War chronicles: The best books and websites on the First World War


Our five favourite books one the First World War and its massive repercussions for Belgium and Flanders

Soldiers and civilians

From the battlefield to the town squares, the First World War left nothing in Belgium untouched. We selected the books – some in Dutch, some in English – that offer a unique perspective of what led to the war and how it shaped Belgium and Flanders’ past and present.

14-18, Oorlog in België (14-18, War in Belgium)  By Luc De Vos, et al  (Davidsfonds, 2014, in Dutch)
The Flemish professor Luc De Vos (not to be confused with the singer from the rock band Gorki) is a world authority on military history. He and three co-authors explain the military strategies of the Belgian and German forces during the First World War in a monumental publication of 590 pages, nearly 400 little-seen photos and more than 50 detailed maps. The maps summarise and illustrate all battle scenes, from the unexpected attack of the fortified positions of Liège over major bloodshed in Passchendaele to the trench war at the IJzer front, where everything changed.
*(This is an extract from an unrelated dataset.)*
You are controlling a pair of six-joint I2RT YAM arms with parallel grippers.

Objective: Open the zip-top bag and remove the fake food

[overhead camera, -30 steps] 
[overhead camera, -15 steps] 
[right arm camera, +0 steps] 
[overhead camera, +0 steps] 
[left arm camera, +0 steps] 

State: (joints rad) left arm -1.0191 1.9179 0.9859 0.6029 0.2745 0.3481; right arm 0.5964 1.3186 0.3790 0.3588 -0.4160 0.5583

Authors try to give readers a glimpse into the minds of the generals who made the critical decisions. Though the angle is military, the content is far broader, offering a glance into the daily routine at the frontline and depicting not only the weapons the soldiers carried, but also the clothes they wore and the food they ate.

De Groote Oorlog: Het koninkrijk België tijdens de Eerste Wereldoorlog (The Great War: The Kingdom of Belgium During the First World War)  By Sophie De Schaepdrijver (Houtekiet, 1997/2013, in Dutch)
First published in 1997, this work about Belgium during De Groote Oorlog by the Flemish, US-based historian Sophie De Schaepdrijver is a must-read. In fact, she describes two wars: one battled in the trenches, and one endured in the rest of the country, where the brutal German occupation created excruciating hardship. The Belgian people of 1914 felt as neutral as the Swiss people now, De Schaepdrijver explains, as she illustrates the disbelief of the population when the largest invasion ever attacked their small and unprepared kingdom, which would eventually become the heart of the battlefield. She looks at the war from a bottom-up perspective, telling stories about people ahead of ideologies.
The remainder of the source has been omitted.